INSTRUCTIONS TO FOLLOW >> Only the number is needed: how many lines in the entries below contain the string "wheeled"?

DATA TO EXAMINE >>
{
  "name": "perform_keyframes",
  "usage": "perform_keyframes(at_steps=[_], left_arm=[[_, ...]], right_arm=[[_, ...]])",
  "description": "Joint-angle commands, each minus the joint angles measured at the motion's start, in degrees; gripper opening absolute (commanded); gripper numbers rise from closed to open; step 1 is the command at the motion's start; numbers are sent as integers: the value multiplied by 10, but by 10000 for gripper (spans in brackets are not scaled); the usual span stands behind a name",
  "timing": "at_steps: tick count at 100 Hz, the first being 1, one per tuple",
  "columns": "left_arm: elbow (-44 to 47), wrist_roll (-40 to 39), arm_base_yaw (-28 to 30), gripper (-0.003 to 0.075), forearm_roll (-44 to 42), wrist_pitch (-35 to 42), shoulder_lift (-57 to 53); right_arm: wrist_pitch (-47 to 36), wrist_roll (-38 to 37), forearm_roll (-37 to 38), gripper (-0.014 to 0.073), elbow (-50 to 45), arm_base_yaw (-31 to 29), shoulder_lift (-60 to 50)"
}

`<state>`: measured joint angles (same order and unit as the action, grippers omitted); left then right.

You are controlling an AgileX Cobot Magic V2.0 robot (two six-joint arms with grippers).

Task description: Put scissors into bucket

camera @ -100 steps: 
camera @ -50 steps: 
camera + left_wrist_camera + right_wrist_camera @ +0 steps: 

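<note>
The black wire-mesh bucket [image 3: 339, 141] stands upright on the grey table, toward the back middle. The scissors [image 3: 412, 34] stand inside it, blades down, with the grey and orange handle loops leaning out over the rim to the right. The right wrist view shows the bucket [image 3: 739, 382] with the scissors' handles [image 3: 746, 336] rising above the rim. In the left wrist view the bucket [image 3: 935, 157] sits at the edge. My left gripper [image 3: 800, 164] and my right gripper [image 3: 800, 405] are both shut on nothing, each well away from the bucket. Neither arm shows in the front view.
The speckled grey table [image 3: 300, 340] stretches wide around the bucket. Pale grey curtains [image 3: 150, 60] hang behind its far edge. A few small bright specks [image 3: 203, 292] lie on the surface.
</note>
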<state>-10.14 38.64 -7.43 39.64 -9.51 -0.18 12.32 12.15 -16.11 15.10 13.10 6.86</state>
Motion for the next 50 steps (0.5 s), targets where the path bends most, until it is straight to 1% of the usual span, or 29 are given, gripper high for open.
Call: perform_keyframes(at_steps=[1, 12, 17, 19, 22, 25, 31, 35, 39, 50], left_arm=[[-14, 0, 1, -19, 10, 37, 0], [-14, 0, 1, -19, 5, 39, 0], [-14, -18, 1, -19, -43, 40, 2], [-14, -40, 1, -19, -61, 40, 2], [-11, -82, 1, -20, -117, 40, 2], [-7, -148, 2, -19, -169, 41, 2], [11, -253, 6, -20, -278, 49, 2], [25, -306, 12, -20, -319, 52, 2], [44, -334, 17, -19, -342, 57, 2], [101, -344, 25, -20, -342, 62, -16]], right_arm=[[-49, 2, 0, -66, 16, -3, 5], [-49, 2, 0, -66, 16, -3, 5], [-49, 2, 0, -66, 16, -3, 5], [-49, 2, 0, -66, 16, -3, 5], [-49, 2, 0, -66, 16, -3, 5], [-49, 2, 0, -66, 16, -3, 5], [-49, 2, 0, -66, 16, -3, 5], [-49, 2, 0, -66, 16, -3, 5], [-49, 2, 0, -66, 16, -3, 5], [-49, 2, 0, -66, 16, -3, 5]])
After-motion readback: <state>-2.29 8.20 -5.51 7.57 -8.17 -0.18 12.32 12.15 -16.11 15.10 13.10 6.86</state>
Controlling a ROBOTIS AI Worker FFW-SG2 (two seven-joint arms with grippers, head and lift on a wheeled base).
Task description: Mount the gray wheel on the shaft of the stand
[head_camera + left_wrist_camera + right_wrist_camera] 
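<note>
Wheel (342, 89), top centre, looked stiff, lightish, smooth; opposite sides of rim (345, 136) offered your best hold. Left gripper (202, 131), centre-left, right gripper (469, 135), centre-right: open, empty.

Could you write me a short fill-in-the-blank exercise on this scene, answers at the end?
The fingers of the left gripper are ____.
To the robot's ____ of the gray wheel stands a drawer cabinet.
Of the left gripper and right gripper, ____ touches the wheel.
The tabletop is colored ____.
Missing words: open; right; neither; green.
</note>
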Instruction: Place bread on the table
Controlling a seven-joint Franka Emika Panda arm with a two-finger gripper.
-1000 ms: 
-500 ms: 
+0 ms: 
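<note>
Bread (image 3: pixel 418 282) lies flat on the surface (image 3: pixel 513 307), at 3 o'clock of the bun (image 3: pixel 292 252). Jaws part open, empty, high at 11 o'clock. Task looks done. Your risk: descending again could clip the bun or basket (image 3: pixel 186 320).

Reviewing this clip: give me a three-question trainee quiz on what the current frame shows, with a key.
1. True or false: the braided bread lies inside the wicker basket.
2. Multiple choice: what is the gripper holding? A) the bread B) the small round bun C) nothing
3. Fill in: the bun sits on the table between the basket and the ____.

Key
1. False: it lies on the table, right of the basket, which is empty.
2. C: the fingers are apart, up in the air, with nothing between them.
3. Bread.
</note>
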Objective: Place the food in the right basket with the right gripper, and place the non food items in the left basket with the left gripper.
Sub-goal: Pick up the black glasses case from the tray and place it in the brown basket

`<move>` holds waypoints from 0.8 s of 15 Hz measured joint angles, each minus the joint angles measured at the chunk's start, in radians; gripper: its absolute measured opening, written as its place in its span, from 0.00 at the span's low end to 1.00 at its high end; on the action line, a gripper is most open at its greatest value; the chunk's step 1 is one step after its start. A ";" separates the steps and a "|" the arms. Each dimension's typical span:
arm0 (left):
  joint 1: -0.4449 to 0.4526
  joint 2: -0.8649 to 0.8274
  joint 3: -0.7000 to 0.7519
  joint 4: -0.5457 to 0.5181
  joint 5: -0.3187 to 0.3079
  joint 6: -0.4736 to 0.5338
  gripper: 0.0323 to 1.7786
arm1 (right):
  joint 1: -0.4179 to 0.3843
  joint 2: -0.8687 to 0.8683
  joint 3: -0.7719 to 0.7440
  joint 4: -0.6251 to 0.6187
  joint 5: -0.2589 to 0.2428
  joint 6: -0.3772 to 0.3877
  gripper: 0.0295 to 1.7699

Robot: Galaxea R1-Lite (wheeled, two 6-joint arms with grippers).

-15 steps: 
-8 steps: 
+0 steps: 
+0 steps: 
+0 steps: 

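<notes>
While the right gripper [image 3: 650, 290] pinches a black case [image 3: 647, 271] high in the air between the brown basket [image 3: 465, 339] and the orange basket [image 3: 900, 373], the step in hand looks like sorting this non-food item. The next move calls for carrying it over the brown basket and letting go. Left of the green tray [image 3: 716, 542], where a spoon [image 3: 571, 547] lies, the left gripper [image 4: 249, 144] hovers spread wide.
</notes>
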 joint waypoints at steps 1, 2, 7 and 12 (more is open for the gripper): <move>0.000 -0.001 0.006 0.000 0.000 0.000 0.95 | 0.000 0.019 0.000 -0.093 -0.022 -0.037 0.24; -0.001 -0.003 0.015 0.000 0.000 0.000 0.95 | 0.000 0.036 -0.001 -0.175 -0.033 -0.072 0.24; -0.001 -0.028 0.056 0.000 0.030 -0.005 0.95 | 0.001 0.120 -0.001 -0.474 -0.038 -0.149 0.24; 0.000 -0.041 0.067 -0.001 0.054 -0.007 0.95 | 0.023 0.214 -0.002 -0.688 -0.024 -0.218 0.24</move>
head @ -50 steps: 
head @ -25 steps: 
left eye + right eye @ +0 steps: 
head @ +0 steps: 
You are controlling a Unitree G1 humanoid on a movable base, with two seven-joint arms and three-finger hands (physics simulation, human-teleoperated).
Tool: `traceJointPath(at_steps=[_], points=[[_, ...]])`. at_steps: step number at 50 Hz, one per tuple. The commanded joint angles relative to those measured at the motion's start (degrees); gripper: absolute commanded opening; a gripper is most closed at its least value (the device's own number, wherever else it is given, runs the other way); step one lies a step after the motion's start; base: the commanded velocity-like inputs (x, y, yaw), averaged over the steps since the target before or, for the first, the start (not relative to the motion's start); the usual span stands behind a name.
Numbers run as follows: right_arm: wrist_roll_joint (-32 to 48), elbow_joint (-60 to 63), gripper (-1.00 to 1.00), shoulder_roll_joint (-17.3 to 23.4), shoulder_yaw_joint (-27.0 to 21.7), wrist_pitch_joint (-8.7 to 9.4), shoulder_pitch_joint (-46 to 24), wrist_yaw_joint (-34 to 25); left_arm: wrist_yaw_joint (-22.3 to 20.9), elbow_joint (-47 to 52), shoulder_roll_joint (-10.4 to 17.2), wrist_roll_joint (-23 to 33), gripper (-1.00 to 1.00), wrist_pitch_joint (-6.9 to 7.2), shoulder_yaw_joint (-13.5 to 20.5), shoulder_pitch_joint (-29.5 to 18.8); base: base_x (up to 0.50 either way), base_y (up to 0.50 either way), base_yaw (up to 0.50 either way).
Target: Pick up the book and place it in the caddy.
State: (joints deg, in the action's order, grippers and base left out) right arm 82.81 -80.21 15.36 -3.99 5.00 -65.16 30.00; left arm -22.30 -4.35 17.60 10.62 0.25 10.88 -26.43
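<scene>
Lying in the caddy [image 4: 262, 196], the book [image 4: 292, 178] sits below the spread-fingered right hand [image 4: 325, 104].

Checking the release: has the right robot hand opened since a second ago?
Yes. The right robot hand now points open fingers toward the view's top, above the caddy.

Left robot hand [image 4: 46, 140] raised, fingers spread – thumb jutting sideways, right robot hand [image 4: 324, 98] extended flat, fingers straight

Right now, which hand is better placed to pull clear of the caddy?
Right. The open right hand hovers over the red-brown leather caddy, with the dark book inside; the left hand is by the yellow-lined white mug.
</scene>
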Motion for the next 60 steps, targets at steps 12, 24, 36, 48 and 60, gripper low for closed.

WRITTEN SOLUTION >> 2